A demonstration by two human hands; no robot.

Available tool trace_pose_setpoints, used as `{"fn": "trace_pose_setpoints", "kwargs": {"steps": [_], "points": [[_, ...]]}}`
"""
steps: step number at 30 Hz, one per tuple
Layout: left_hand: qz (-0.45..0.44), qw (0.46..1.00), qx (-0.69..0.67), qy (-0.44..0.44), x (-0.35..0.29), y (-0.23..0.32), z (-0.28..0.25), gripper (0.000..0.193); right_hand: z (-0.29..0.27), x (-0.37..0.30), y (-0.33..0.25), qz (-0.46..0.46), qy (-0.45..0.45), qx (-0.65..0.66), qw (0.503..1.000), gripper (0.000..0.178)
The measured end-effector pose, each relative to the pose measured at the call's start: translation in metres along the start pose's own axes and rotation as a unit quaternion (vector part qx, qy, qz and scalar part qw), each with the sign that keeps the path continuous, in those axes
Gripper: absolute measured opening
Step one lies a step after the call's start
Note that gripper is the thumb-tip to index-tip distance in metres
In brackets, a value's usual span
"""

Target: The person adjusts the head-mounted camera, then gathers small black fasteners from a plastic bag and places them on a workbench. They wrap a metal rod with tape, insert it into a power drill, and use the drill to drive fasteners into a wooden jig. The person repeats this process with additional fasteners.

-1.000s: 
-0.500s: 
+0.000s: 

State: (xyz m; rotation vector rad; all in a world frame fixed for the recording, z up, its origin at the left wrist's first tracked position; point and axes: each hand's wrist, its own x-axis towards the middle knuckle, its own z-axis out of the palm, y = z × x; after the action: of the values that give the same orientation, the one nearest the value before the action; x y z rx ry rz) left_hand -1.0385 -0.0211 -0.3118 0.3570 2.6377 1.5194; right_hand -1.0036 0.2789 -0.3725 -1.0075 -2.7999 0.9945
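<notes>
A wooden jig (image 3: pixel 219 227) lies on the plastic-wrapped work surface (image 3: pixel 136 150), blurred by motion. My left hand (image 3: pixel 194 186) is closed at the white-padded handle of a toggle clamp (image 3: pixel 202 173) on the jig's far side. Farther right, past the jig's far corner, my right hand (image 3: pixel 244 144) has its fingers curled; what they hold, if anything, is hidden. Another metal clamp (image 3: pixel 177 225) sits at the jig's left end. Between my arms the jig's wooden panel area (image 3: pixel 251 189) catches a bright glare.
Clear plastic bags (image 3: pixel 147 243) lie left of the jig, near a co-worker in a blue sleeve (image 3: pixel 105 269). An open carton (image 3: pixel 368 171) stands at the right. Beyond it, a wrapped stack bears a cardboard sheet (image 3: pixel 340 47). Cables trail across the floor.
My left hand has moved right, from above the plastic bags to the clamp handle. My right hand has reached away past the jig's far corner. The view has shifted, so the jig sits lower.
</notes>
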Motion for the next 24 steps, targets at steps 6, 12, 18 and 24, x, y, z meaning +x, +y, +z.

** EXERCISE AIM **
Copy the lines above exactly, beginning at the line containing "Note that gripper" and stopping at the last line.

** PROBLEM SOLUTION **
Note that gripper is the thumb-tip to index-tip distance in metres
In brackets, a value's usual span
"""

Target: The person adjusts the head-mounted camera, then gathers small black fasteners from a plastic bag and places them on a workbench. They wrap a metal rod with tape, insert it into a power drill, and use the drill to drive fasteners into a wooden jig. The person repeats this process with additional fasteners.

-1.000s: 
-0.500s: 
+0.000s: 

State: (xyz m; rotation vector rad; all in a world frame fixed for the recording, z up, its origin at the left wrist's first tracked position; point and axes: each hand's wrist, its own x-axis towards the middle knuckle, its own z-axis out of the palm, y = z × x; after the action: of the values that give the same orientation, the one nearest the value before the action; x y z rx ry rz) left_hand -1.0385 -0.0211 -0.3118 0.3570 2.6377 1.5194; right_hand -1.0036 0.2789 -0.3725 -1.0075 -2.7999 0.9945
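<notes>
A wooden jig (image 3: pixel 219 227) lies on the plastic-wrapped work surface (image 3: pixel 136 150), blurred by motion. My left hand (image 3: pixel 194 186) is closed at the white-padded handle of a toggle clamp (image 3: pixel 202 173) on the jig's far side. Farther right, past the jig's far corner, my right hand (image 3: pixel 244 144) has its fingers curled; what they hold, if anything, is hidden. Another metal clamp (image 3: pixel 177 225) sits at the jig's left end. Between my arms the jig's wooden panel area (image 3: pixel 251 189) catches a bright glare.
Clear plastic bags (image 3: pixel 147 243) lie left of the jig, near a co-worker in a blue sleeve (image 3: pixel 105 269). An open carton (image 3: pixel 368 171) stands at the right. Beyond it, a wrapped stack bears a cardboard sheet (image 3: pixel 340 47). Cables trail across the floor.
My left hand has moved right, from above the plastic bags to the clamp handle. My right hand has reached away past the jig's far corner. The view has shifted, so the jig sits lower.
</notes>
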Motion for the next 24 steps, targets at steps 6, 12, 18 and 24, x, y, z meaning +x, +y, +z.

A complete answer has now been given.